2024 Movie Gauntlet - 29: Watch a French movie
This was one of the slowest films I think I’ve ever sat through! Not quite to the degree where I’d call it tedious, but literally right before you get there. The runtime is only 2 hours, yet I had to break up my viewing over 3 days because I kept growing restless and struggling to stay focused.
Renoir covers the final years of Impressionist painter Pierre-August Renoir, and his relationships with Andrée Heushling, his final muse, as well as his son Jean. We see the elder Renoir work on his last grand masterpiece, “The Large Bathers,” while coming to terms with his increasingly ill health and advancing arthritis. In the background, Andrée and Jean slowly start to fall for each other and set their sights on careers in the film industry.

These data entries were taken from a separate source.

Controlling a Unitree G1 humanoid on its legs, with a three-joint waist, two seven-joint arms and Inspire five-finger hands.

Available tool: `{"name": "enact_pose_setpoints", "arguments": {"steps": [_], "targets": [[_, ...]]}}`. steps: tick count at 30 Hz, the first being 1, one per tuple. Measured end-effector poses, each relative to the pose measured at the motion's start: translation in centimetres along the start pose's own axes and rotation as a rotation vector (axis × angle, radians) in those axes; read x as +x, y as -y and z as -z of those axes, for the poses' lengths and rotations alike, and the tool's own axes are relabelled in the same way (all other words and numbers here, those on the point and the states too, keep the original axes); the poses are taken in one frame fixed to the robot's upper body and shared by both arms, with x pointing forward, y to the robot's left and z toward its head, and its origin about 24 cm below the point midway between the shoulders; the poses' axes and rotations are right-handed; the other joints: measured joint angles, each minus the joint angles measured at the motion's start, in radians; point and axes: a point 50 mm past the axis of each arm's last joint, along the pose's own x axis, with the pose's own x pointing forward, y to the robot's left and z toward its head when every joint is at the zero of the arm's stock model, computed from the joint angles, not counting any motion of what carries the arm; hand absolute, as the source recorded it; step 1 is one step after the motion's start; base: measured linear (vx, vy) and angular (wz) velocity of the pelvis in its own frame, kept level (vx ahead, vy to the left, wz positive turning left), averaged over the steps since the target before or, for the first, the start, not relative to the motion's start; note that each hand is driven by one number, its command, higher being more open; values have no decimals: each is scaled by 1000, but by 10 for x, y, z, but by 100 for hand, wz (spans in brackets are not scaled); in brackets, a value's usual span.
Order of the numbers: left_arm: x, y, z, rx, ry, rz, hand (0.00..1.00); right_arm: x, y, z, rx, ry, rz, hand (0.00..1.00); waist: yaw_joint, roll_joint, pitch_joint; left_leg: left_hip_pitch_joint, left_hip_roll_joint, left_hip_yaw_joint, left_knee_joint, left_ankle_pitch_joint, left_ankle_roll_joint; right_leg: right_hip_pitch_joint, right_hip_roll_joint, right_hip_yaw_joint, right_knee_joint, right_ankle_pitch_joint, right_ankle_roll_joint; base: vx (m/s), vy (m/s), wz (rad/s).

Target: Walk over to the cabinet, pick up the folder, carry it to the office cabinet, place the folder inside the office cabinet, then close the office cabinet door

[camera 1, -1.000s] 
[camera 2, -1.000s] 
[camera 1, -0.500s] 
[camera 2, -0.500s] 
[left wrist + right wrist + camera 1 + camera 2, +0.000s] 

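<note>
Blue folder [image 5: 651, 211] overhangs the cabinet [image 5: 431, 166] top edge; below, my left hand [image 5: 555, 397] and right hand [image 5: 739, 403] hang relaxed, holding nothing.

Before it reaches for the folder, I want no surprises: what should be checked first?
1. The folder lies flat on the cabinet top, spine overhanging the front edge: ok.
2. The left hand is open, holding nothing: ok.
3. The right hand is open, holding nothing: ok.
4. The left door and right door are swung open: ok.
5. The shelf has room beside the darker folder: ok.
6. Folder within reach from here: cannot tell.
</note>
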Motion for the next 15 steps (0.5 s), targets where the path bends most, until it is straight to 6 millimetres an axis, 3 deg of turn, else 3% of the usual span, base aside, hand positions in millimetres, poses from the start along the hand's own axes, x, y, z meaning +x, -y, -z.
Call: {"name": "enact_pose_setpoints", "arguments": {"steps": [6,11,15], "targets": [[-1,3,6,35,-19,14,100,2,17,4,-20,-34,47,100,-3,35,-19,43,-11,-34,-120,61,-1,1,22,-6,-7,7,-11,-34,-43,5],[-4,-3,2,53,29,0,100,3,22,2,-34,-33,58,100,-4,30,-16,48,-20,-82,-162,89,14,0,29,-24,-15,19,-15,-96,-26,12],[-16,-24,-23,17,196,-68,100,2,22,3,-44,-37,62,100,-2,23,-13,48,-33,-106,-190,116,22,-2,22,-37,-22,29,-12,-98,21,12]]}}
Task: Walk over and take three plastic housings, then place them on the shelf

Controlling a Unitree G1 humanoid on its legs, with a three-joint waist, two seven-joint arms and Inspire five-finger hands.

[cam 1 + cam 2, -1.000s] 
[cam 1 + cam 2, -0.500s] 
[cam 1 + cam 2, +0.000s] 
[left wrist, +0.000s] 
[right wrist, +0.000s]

Compositionally, this was a beautiful movie. The cinematography purposefully mimicked the vibrant, saturated colors of Renoir’s paintings. There were so many wordless scenes throughout the film where it was just model and painter, sat in nature, lovely to behold. But a sequence of gorgeous images does not an engrossing movie make, and
Renoir suffered greatly from just … not having very much to say. The film chronicled a slice of the painter’s life, but there wasn’t really any intriguing story arc or compelling message to give viewers anything to hang onto while watching.
I think if I was fluent in French, this would maybe be the type of movie I’d put on in the background while crafting or something, but since I needed to rely on subtitles in order to understand anything being said, I had to force myself to commit to sitting down and watching the whole thing. To be completely honest, I felt more entranced, moved and interested in Renoir’s life and work by simply visiting a Renoir exhibit at the Kimball Museum in 2020 and seeing a collection of his late-life nude portraits in person, and I would recommend an experience like that to someone a million times before I’d ever suggest they watch this.